Problem to solve:
The data below contains pictures, which are to be skipped; the lines starting at the line with "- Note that" and ending at the line with "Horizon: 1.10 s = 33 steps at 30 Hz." are to be output exactly, both ends included.

Given records:
###

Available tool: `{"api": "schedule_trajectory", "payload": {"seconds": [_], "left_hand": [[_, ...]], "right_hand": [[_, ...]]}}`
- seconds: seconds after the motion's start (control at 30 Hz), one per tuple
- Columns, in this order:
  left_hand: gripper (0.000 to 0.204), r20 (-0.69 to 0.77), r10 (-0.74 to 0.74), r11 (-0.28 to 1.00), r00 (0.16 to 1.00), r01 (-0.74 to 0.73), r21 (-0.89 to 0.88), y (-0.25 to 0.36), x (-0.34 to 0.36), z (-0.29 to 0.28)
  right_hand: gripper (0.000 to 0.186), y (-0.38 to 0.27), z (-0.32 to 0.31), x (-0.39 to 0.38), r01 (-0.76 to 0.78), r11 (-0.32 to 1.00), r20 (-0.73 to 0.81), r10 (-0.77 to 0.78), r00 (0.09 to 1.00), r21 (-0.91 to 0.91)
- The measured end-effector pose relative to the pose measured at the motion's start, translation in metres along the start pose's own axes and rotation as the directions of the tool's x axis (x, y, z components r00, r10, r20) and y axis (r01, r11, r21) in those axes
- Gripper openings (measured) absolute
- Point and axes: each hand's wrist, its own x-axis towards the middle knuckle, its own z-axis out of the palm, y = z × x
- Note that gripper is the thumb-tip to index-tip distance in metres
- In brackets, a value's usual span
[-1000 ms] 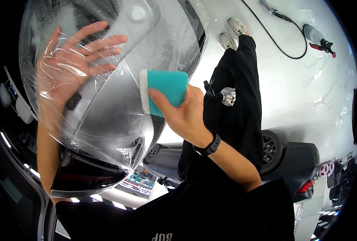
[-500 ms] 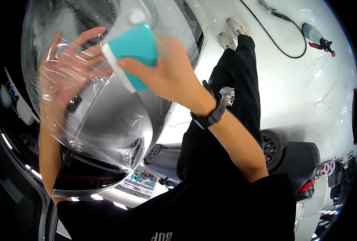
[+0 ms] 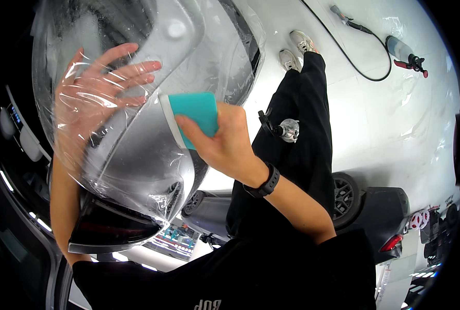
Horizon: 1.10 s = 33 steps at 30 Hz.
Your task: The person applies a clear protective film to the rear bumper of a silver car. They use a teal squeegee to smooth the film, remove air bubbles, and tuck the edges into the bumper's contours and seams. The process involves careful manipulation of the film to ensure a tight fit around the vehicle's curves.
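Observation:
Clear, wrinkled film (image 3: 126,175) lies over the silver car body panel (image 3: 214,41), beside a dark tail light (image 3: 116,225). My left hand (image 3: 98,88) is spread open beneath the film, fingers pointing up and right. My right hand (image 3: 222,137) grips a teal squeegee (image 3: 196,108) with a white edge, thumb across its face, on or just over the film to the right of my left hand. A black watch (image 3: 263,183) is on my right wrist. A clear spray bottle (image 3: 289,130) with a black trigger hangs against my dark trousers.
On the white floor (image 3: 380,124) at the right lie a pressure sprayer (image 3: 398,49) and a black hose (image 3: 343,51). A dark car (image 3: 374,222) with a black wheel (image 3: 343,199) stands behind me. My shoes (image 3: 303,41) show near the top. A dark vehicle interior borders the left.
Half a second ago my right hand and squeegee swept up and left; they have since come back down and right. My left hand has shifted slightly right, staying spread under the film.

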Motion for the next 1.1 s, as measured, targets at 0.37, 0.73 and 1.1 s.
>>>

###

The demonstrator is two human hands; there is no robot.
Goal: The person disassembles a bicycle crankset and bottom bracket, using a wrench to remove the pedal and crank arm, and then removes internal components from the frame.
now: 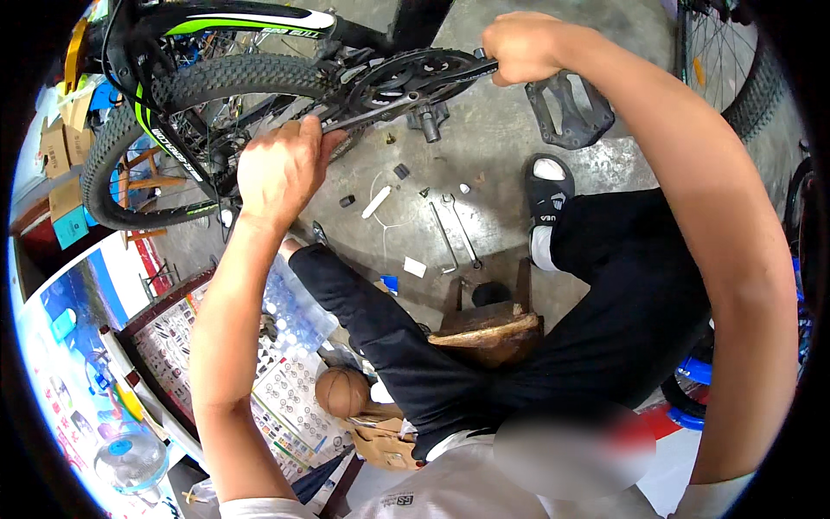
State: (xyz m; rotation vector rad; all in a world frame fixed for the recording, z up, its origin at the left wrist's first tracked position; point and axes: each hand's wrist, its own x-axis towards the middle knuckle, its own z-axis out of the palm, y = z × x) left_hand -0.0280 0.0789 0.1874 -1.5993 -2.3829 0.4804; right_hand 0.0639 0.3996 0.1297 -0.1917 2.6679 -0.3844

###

Result for this exercise:
- Note that gripper is the thumb-tip to index-tip distance in metres
- In brackets, a value's usual span
[-1000 ms] 
[-500 ms] 
[+0 ms] 
Horizon: 1.10 s = 33 steps at 30 Hz.

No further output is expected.